Thankfully, we had just enough time to get our first taste of India’s glorious uttapam (also known as onion dosa) and squeeze in a quick visit to the renowned Meenakshi Temple.
It has been an incredible journey working with xchange — an organisation that is home-grown from the Philippines, thousands of miles away from us in India, but shares so many of the same values, vision, and approach. The Frontier Incubators program has given us the platform to build a deeper connection and is now setting us on a new path as true collaborators and partners, to strengthen the Philippine ecosystem.
— Priya Thachadi
As if the previous few days were not extraordinary enough, Villgro saved the best for last. Our final day in India was all about Aravind, the impact enterprise and healthcare pioneer that’s been eliminating needless blindness since 1976.
Focusing on high-quality care and high volume, Aravind offers paid and free services to patients. Patients are allowed to self-select which service they want and the hospital doesn’t do a background check if they choose the free service.

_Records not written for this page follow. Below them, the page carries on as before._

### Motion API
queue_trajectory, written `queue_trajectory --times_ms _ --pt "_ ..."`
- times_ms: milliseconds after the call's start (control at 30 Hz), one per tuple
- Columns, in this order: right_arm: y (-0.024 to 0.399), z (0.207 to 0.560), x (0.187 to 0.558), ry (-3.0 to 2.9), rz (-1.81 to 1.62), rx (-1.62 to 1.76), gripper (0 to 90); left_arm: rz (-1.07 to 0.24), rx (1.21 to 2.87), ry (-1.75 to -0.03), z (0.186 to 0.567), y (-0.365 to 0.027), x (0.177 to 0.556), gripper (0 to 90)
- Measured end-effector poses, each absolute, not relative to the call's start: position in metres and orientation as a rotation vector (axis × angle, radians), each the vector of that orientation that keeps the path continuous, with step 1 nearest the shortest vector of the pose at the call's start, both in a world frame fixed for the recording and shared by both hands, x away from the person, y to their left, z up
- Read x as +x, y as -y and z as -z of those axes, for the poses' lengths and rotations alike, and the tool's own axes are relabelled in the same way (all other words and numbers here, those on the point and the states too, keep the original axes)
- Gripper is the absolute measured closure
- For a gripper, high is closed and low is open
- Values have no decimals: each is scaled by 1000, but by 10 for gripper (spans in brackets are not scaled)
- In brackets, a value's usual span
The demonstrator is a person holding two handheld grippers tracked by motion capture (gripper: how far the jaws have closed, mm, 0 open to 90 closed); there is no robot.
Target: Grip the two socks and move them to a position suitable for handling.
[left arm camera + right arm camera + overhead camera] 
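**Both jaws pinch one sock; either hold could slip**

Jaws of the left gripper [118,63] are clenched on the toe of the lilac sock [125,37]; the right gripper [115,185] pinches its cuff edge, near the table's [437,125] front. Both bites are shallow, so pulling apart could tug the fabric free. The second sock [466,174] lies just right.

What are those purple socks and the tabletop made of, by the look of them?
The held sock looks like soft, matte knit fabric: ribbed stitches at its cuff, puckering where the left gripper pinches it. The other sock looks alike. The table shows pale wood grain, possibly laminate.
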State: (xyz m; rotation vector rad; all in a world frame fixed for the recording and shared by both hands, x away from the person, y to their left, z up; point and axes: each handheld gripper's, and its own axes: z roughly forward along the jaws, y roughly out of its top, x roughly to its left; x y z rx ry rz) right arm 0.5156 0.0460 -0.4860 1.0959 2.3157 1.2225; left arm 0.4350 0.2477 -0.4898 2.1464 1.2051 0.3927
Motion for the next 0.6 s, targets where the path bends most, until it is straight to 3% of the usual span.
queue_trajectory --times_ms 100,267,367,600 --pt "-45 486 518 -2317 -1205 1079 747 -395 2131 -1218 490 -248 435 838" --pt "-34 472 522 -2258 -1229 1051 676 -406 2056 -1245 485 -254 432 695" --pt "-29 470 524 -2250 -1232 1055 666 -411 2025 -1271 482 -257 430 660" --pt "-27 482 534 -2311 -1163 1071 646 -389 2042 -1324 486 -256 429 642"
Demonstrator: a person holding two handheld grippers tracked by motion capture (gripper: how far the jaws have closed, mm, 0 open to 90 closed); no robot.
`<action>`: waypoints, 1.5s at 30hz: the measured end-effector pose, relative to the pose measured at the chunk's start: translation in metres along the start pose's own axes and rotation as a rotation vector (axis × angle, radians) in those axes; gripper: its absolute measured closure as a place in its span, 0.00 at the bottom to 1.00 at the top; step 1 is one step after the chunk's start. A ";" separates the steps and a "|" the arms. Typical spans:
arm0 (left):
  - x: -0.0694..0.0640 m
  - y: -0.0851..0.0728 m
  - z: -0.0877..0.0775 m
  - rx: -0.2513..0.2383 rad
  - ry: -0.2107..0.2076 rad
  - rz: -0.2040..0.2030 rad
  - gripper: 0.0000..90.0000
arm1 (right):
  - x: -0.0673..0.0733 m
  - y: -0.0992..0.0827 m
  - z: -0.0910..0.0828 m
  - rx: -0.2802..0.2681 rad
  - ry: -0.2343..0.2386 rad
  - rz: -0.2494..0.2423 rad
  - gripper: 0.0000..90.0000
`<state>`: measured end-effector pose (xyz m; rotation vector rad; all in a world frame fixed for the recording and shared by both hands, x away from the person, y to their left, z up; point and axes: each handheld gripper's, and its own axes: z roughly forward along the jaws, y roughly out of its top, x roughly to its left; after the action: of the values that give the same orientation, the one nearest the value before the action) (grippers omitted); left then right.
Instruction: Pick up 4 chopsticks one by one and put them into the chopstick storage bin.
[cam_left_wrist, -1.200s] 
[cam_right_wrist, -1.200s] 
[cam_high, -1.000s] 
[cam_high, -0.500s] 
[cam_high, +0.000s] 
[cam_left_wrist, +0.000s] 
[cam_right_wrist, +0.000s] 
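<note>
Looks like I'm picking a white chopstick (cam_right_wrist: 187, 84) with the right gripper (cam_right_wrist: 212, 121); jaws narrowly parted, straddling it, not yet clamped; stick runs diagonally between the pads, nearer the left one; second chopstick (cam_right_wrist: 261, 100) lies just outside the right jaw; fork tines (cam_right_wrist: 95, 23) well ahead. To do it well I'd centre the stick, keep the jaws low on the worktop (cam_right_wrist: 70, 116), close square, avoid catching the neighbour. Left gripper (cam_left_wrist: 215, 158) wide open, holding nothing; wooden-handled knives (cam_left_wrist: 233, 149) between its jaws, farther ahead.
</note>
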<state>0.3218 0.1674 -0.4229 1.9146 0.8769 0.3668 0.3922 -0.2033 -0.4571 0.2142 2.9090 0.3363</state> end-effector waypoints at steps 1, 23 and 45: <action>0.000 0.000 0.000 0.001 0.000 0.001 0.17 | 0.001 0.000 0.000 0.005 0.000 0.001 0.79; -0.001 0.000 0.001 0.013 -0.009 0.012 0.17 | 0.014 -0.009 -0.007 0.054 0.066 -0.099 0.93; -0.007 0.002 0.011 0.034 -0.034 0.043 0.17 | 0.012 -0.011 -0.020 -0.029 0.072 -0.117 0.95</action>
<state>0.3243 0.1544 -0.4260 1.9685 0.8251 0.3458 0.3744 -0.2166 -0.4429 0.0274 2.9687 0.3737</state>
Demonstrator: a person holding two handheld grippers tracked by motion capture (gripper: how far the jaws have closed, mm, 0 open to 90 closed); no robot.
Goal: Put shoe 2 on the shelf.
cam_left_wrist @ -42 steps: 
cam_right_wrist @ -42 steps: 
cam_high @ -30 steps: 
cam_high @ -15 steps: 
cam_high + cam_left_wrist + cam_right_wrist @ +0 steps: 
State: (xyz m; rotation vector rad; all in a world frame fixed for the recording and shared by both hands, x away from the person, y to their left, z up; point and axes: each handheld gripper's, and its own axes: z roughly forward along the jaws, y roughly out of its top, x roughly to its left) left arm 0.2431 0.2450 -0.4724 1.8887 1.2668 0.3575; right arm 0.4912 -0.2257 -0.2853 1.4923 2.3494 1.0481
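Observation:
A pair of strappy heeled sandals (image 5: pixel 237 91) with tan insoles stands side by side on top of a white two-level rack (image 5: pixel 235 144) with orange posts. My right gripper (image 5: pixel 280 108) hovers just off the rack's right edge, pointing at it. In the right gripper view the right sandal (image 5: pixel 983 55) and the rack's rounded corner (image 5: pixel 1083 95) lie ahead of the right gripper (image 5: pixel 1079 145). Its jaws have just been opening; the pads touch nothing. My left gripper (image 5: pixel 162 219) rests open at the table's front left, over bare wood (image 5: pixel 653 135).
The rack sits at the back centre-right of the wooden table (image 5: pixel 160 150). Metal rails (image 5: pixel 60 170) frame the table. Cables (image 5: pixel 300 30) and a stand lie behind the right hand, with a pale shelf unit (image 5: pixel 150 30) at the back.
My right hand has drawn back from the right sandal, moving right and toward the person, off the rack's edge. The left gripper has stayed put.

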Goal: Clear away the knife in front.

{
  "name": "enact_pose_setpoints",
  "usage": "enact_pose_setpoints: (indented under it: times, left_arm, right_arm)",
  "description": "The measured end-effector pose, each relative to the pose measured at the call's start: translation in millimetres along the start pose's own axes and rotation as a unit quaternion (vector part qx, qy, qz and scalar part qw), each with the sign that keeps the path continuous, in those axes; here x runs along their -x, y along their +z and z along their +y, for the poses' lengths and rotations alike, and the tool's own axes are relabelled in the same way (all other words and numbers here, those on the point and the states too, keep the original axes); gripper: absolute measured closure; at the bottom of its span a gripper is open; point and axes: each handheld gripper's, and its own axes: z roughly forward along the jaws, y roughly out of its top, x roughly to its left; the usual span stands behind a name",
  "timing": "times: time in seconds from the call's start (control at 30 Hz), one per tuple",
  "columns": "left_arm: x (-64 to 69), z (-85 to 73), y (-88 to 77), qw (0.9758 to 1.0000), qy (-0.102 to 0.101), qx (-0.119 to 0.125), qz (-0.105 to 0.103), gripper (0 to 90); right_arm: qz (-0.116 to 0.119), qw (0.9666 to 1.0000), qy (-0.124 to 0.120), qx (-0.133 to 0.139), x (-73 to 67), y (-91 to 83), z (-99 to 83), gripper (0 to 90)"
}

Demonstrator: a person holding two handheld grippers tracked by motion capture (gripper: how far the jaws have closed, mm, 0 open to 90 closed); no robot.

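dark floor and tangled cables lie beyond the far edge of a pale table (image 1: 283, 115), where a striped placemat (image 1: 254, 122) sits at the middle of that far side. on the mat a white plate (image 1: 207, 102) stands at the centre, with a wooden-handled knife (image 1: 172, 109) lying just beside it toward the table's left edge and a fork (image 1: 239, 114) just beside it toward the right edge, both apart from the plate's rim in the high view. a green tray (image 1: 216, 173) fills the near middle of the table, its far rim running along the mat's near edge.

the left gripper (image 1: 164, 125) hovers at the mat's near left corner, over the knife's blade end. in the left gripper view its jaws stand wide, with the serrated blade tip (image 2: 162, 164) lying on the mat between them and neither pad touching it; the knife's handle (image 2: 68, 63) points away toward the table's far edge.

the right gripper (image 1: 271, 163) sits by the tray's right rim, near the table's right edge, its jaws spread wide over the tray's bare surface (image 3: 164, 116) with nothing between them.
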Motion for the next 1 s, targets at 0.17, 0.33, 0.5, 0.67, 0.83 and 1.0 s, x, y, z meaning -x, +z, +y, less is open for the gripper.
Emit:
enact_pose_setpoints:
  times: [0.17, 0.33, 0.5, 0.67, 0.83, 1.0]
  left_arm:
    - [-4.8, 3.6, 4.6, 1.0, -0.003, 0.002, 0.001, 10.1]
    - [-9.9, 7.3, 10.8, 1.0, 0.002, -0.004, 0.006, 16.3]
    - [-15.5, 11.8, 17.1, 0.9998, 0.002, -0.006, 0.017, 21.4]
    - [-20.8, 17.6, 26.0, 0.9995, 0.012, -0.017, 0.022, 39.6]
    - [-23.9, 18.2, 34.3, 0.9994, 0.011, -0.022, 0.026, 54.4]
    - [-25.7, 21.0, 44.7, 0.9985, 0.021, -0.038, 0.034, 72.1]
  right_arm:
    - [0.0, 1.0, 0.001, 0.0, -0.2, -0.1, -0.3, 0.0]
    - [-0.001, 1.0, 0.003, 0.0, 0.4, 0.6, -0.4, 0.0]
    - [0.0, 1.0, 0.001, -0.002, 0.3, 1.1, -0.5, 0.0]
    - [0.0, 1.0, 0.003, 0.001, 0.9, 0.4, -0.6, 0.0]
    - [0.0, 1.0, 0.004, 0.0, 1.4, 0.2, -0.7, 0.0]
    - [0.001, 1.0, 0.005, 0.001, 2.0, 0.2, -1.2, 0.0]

In 2018, they were able to perform approximately 4,183,234 (that’s about 11,460 per day) outpatient visits and 478,028 (1,310 per day) surgeries. 50% of these patients received the service for free. Patients who came to the hospital were checked (this includes having their medication, wearing new lenses, etc) and were ready to leave within two hours of entering the premises.
That evening, we headed back to Manila, Philippines extremely excited by the mental flurry of new ideas, endless discussions regarding new possibilities for our work at xchange, and how to immediately apply and design experiments using all this learning.
We are so grateful for everything we have received and experienced so far, and deeply appreciate the generosity, openness and hospitality of Villgro. None of this would have been possible without the entire Frontier Incubators program and the support of DFAT innovationXchange and Australian Aid.
We’ve only hit the halfway mark of our program and already, the experience has surpassed all of our expectations. Our week in India showed us what collaboration in the most genuine form can produce: a community of support and practice that can accelerate the important work in the impact space.
xchange is one of 31 incubator and accelerator organisations participating in the Frontier Incubators program.
Frontier Incubators is an initiative of the Australian Government Department of Foreign Affairs and Trade’s innovationXchange and is delivered by Conveners.org, SecondMuse and ygap. Photos courtesy of xchange.